Comme l'avait dit la duchesse, la déesse de la Nuit, vêtue d'une longue robe de gaze noire, semée d'étoiles d'or, l'attendait de l'autre côté du petit lac, accompagnée des douze Heures qui se partagent son empire ; la galère se dirigea vers ce groupe, qui, aussitôt qu'il vit la duchesse à portée de l'entendre, commença à chanter une cantate appropriée au sujet. Cette cantate s'ouvrait par un choeur de quatre vers, auquel succédait un solo, suivi lui-même d'une seconde reprise en choeur, le tout d'un goût si exquis, que chacun se retourna vers Malezieux, le grand ordonnateur des fêtes, pour le féliciter sur ce divertissement. Seul au milieu de tous, et aux premières notes du solo, d'Harmental avait tressailli d'étrange façon, car la voix de la chanteuse avait, avec une autre voix bien connue de lui et bien chère à son souvenir, une affinité telle que, quelque improbable que fût à Sceaux la présence de Bathilde, le chevalier s'était levé tout debout, par un mouvement plus fort que lui-même, pour regarder la personne dont l'accent lui avait fait éprouver une si singulière émotion. Malheureusement, malgré les flambeaux que les Heures, ses sujettes, tenaient à la main, il ne pouvait apercevoir le visage de la déesse, couvert qu'il était par un voile pareil à la robe dont elle était revêtue.

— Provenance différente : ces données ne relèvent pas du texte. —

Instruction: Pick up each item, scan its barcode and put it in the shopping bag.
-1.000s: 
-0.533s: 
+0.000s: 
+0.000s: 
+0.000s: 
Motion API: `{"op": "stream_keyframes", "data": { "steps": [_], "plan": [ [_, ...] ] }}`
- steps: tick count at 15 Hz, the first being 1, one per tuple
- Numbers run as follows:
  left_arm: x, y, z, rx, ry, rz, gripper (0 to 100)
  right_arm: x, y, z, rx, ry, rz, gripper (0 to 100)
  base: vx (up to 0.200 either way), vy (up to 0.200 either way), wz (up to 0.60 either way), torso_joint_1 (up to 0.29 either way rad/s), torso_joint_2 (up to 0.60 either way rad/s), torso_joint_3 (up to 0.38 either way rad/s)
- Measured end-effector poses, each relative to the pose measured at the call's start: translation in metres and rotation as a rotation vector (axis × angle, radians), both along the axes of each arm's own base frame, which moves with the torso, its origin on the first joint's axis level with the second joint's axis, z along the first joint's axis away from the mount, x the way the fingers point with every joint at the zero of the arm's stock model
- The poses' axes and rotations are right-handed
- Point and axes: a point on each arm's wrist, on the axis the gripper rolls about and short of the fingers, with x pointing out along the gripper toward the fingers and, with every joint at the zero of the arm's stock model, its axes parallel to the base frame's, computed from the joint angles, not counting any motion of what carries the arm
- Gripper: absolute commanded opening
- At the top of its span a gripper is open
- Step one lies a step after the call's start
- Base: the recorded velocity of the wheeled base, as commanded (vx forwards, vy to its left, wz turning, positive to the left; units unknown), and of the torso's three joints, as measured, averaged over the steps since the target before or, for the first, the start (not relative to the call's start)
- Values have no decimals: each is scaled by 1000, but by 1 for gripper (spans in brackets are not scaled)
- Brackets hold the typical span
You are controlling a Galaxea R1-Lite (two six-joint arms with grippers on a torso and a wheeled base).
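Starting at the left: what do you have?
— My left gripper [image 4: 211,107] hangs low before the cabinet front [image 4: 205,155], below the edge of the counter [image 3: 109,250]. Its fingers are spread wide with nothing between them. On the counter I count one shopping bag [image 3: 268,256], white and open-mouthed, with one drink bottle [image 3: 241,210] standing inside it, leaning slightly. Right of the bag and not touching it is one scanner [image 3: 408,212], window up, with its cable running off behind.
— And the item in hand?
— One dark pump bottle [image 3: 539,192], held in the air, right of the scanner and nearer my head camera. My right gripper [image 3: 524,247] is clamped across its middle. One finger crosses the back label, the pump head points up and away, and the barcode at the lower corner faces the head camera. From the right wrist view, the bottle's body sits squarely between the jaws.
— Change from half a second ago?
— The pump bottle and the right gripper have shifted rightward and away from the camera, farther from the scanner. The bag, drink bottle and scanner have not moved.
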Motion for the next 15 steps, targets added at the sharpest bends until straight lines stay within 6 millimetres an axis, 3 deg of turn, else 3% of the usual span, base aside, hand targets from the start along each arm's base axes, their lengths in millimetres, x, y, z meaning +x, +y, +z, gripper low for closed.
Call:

Il entendait seulement cette voix pure, flexible, sonore, monter et redescendre, avec cette large, savante et facile méthode qu'il avait tant admirée lorsque la première fois cette voix l'avait frappé rue du Temps-Perdu, et chaque accent de cette voix, plus distincte à mesure qu'il approchait du rivage, retentissait jusqu'au fond de son coeur et le faisait frissonner de la tête aux pieds. Enfin, la galère aborda, le solo cessa et le choeur reprit. Mais d'Harmental, toujours debout et insensible à toute autre pensée qu'à celle qui l'occupait, continuait de suivre, dans son souvenir, la voix éteinte et les notes envolées.
- Eh bien ! monsieur d'Harmental, dit la duchesse du Maine, êtes-vous si accessible aux charmes de la musique qu'elle vous fasse oublier que vous êtes mon cavalier ?
- Oh ! pardon, pardon, madame, dit d'Harmental en sautant sur le rivage et en tendant la main à la duchesse ; mais il m'avait semblé reconnaître cette voix, et cette voix, je dois l'avouer, me rappelle des souvenirs si puissants...
- Cela prouve que vous êtes un habitué de l'Opéra, mon cher chevalier, dit la duchesse du Maine, et que vous appréciez comme il convient le talent de mademoiselle Bury.
- Comment ! cette voix que je viens d'entendre est celle de mademoiselle Bury ? demanda d'Harmental avec étonnement.
- Elle-même, monsieur, et si vous n'en croyez point ma parole, reprit la duchesse d'un ton où perçait une légère nuance de dépit, permettez-moi de prendre le bras de Laval ou de Pompadour, et allez vous en assurer vous même.
- Oh ! madame, dit d'Harmental en retenant respectueusement la main que la duchesse avait fait un mouvement pour retirer, que Votre Altesse m'excuse. Nous sommes dans les jardins d'Armide, et un moment d'erreur est permis au milieu de pareils enchantements.
Et présentant de nouveau son bras à la duchesse, il s'éloigna avec elle dans la direction du château.
En cet instant, un faible cri se fit entendre, et, si faible qu'il fût, arriva au coeur de d'Harmental, qui se retourna presque malgré lui.
- Qu'y a-t-il ? demanda la duchesse du Maine, avec une inquiétude mêlée d'impatience.
- Rien, rien, dit Richelieu, c'est la petite Bury qui a ses vapeurs ; mais rassurez-vous, madame la duchesse, je connais la maladie : elle n'est point dangereuse... et même, si vous le désirez bien fort, j'irai prendre demain de ses nouvelles.
Deux heures après ce petit accident, qui du reste était trop peu de chose pour troubler en rien la fête, le chevalier d'Harmental ramené à Paris par l'abbé Brigaud, rentrait dans sa petite mansarde de la rue du Temps-Perdu, de laquelle il était absent depuis six semaines.